EXERCISE BRIEF =>
In the listing below, find the line containing "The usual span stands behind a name" and the line containing "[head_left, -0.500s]". Repeat exactly those two lines and every line between them, nothing more.

↓↓↓

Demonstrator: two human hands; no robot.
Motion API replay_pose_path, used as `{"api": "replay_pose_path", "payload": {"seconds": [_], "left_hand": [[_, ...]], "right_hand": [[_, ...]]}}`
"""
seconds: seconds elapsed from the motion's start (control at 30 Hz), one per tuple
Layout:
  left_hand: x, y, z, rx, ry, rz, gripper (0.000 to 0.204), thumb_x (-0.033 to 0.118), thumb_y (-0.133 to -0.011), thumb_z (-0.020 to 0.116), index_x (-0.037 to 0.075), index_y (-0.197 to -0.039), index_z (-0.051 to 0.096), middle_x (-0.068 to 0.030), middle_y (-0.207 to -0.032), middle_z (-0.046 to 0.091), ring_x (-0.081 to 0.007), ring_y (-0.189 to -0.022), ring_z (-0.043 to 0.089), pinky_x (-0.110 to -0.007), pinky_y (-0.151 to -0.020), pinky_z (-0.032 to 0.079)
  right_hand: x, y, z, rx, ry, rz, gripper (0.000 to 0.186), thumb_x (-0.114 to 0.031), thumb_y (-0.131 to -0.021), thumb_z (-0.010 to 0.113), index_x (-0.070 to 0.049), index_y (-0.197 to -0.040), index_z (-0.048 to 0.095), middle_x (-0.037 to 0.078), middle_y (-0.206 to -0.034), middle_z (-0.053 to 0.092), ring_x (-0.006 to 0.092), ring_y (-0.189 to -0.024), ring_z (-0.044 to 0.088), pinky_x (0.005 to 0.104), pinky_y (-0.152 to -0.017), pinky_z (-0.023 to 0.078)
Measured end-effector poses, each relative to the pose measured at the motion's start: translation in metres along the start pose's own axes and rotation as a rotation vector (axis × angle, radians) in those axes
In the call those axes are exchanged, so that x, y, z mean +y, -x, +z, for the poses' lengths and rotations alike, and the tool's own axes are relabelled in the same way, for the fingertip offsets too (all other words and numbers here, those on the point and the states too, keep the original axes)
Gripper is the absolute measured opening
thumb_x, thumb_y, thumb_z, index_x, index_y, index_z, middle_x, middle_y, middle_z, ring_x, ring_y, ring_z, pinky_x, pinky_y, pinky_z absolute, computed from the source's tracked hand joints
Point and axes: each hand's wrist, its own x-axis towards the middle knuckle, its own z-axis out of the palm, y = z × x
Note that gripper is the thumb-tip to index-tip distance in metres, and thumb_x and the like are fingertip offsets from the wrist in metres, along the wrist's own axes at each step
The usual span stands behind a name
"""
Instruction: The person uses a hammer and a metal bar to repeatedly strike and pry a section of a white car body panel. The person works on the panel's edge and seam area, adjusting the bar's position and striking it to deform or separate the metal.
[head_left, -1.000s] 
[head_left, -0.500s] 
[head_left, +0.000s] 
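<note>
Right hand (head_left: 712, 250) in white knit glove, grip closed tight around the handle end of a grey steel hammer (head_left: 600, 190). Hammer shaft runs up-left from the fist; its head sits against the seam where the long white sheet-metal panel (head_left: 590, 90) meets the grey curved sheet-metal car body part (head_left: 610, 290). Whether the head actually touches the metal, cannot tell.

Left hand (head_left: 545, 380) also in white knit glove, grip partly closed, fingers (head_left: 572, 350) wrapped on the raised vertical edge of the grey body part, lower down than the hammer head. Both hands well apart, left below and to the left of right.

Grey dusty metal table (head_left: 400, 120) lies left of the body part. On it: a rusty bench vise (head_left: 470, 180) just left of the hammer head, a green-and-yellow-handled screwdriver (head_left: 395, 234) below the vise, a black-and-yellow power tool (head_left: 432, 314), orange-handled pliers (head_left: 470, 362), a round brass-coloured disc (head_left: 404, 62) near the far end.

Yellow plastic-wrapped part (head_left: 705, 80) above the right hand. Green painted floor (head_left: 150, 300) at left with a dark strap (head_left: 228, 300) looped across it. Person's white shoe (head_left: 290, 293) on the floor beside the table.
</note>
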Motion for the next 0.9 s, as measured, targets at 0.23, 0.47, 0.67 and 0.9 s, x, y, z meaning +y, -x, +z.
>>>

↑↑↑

RESPONSE BOX =>
The usual span stands behind a name
"""
Instruction: The person uses a hammer and a metal bar to repeatedly strike and pry a section of a white car body panel. The person works on the panel's edge and seam area, adjusting the bar's position and striking it to deform or separate the metal.
[head_left, -1.000s] 
[head_left, -0.500s] 

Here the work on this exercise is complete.